**HOW TO COMPLETE THIS TASK:** Word for word, transcribe the data below from the line with "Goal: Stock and" to the line with "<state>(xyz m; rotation", keeping both of those lines.

####################

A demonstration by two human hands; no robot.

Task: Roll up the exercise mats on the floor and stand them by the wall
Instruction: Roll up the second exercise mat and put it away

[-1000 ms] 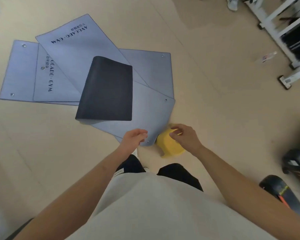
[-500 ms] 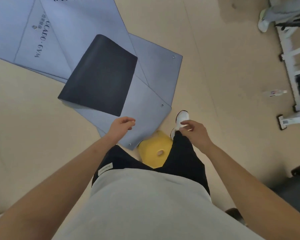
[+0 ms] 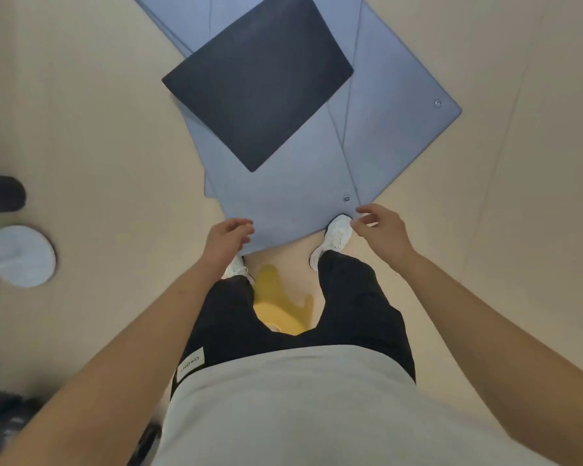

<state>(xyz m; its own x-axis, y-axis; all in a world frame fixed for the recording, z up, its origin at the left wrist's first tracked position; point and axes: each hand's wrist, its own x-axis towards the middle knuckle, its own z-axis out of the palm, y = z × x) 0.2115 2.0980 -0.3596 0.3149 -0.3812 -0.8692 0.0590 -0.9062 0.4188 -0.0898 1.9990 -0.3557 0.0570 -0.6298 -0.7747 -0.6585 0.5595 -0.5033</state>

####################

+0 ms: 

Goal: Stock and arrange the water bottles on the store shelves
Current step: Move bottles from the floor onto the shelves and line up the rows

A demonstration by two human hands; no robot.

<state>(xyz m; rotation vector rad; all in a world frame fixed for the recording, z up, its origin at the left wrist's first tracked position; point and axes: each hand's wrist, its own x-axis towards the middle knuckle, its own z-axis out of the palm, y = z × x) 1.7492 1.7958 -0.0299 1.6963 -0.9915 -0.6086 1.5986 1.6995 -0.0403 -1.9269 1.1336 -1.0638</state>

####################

**FINISHED EXERCISE:**
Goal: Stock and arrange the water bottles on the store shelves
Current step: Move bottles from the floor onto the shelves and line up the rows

A demonstration by two human hands; no robot.

<state>(xyz m; rotation vector rad; all in a world frame fixed for the recording, z up, its origin at the left wrist's first tracked position; point and axes: each hand's wrist, its own x-axis towards the middle knuckle, its own z-axis out of the palm, y = z × x) 1.7492 1.7958 -0.0299 1.6963 -0.9915 -0.6086 1.5986 1.6995 -0.0403 -1.9269 1.1336 -1.0638</state>

No more work is needed on this exercise.